Work task ▸ Look below for the line containing "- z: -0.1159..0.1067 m"; from there, print each line exactly up to and including the line containing "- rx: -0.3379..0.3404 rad", and stop.

Collected data ▸
————————
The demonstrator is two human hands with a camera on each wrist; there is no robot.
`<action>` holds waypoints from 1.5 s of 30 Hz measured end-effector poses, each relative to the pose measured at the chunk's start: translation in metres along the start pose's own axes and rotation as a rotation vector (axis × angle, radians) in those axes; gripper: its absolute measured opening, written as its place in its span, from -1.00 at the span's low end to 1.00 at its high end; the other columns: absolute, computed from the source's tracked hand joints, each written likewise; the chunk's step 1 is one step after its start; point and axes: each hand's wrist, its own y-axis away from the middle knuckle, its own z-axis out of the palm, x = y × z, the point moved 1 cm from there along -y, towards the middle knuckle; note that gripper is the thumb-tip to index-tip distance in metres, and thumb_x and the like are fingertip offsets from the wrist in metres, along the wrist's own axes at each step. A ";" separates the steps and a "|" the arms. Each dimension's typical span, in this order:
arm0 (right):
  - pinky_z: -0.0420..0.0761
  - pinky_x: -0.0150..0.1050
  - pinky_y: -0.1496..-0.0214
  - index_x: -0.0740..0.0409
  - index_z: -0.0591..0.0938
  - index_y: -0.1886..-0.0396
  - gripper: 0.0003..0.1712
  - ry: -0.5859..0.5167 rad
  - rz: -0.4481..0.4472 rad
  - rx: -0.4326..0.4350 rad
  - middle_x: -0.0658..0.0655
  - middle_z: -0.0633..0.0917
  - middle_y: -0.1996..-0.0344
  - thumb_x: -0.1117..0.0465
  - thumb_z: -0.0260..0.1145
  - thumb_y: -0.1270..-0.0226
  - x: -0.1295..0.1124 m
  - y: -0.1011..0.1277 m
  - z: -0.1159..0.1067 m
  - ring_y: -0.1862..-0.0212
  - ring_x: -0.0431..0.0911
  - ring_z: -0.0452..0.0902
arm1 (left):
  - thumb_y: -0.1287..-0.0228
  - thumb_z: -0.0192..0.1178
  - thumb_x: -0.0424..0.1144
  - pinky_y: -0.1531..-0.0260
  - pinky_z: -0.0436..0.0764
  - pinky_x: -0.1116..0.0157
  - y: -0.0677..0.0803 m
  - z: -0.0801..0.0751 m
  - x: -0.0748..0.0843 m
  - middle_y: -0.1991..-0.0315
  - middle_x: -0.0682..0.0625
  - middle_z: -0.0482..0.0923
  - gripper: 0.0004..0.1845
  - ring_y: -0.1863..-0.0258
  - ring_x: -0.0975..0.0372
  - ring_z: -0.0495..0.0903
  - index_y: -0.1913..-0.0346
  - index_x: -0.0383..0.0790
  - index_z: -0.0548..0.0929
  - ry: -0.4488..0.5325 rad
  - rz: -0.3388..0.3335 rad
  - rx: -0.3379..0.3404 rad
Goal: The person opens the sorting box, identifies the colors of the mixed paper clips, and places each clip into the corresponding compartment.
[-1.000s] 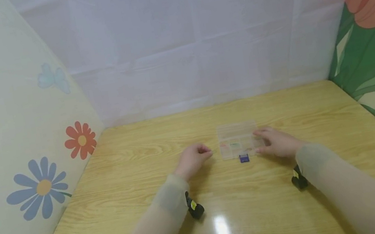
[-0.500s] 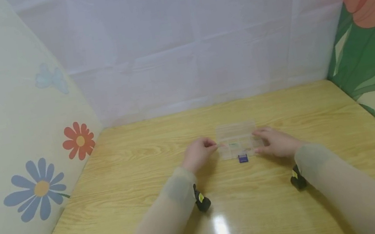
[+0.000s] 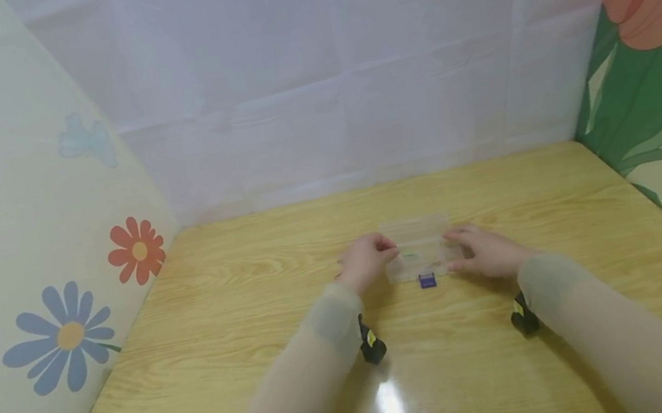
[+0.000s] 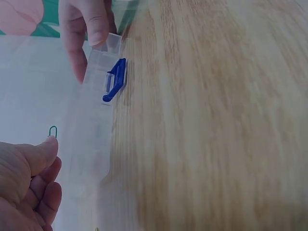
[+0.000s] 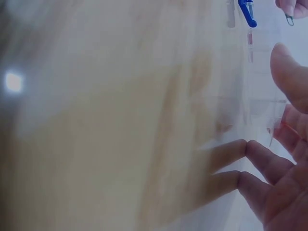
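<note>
Where the left hand point(image 3: 369, 260) meets the transparent compartment box point(image 3: 421, 255), a small green paper clip point(image 4: 52, 131) is pinched at the thumb tip, the remaining fingers being curled beneath; in the left wrist view the clip is seen over the box's left portion. The right hand point(image 3: 484, 252) is laid against the right end of the same box, its fingers point(image 5: 263, 157) straight and slightly spread along the clear wall, with nothing gripped. The box is set flat near the middle of the desk point(image 3: 243, 310), between the two hands, and faintly coloured contents are seen through its plastic, too small to be identified. A blue latch point(image 3: 428, 281) is fixed to the near edge of the box and is touched by neither hand. Pale sleeves are worn on both forearms, and a black wrist-mounted camera point(image 3: 372, 345) is carried under each. Beyond the desk, a white sheet is hung as backdrop; a flower-printed panel point(image 3: 70, 333) is placed at left and a tulip-printed panel point(image 3: 659, 30) at right.
</note>
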 end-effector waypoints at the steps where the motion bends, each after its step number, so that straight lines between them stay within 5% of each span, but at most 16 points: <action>1: 0.08 0.28 -0.32 0.19 0.19 -0.46 -0.15 0.001 -0.002 0.001 0.38 0.13 -0.43 -0.12 0.26 -0.33 0.000 0.000 0.000 -0.38 0.36 0.09 | -0.27 0.27 -0.14 -0.04 0.39 0.07 0.000 0.001 0.001 0.37 0.16 0.61 -0.91 0.31 0.26 0.55 0.27 -0.06 0.65 0.000 0.003 0.000; 8: 0.10 0.28 -0.32 0.21 0.21 -0.45 -0.16 0.011 -0.014 0.012 0.39 0.15 -0.42 -0.10 0.26 -0.33 0.001 -0.001 0.001 -0.37 0.36 0.11 | -0.26 0.28 -0.11 -0.15 0.17 0.04 -0.006 0.009 0.002 0.37 0.22 0.62 -0.92 0.32 0.28 0.53 0.27 0.00 0.66 -0.069 0.033 0.022; 30: 0.11 0.25 -0.33 0.24 0.23 -0.43 -0.17 0.027 -0.040 0.039 0.39 0.19 -0.40 -0.06 0.29 -0.32 0.004 -0.004 0.002 -0.36 0.33 0.14 | -0.20 0.31 -0.04 -0.08 0.16 0.05 -0.011 0.018 0.012 0.48 0.27 0.57 -0.90 0.32 0.27 0.49 0.41 0.09 0.66 -0.132 -0.020 0.052; 45: 0.12 0.26 -0.32 0.24 0.23 -0.43 -0.16 0.029 -0.035 0.038 0.39 0.20 -0.40 -0.08 0.28 -0.32 0.004 -0.004 0.002 -0.36 0.34 0.15 | -0.22 0.30 -0.03 -0.05 0.18 0.06 -0.007 0.018 0.012 0.37 0.24 0.62 -0.91 0.24 0.26 0.50 0.32 0.08 0.71 -0.160 0.006 0.063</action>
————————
Expected output ▸
  - z: -0.1159..0.1067 m
  - ring_y: -0.1862..-0.0212
  - ring_x: -0.0431..0.0911
  - ring_z: -0.0452..0.0902
arm1 (left):
  - thumb_y: -0.1287..-0.0228
  - thumb_z: -0.0192..0.1178
  - thumb_x: -0.0424..0.1144
  - pinky_y: -0.1531..-0.0260
  - pinky_z: -0.0436..0.0764
  - pinky_x: -0.1116..0.0157
  - y: -0.0677..0.0803 m
  - z: -0.0801..0.0751 m
  - x: -0.0748..0.0843 m
  - middle_y: -0.1991..-0.0315
  - middle_x: -0.0682..0.0625
  - middle_z: -0.0482..0.0923
  - gripper: 0.0004..0.1845
  - ring_y: -0.1863..-0.0258
  - ring_x: -0.0975..0.0372
  - ring_z: -0.0495..0.0903
  - index_y: -0.1913..-0.0346
  - index_x: -0.0383..0.0790
  - index_z: -0.0548..0.0929
  - ry: -0.4488..0.5325 rad
  - rz: -0.3388..0.3335 rad
  - rx: -0.3379..0.3404 rad

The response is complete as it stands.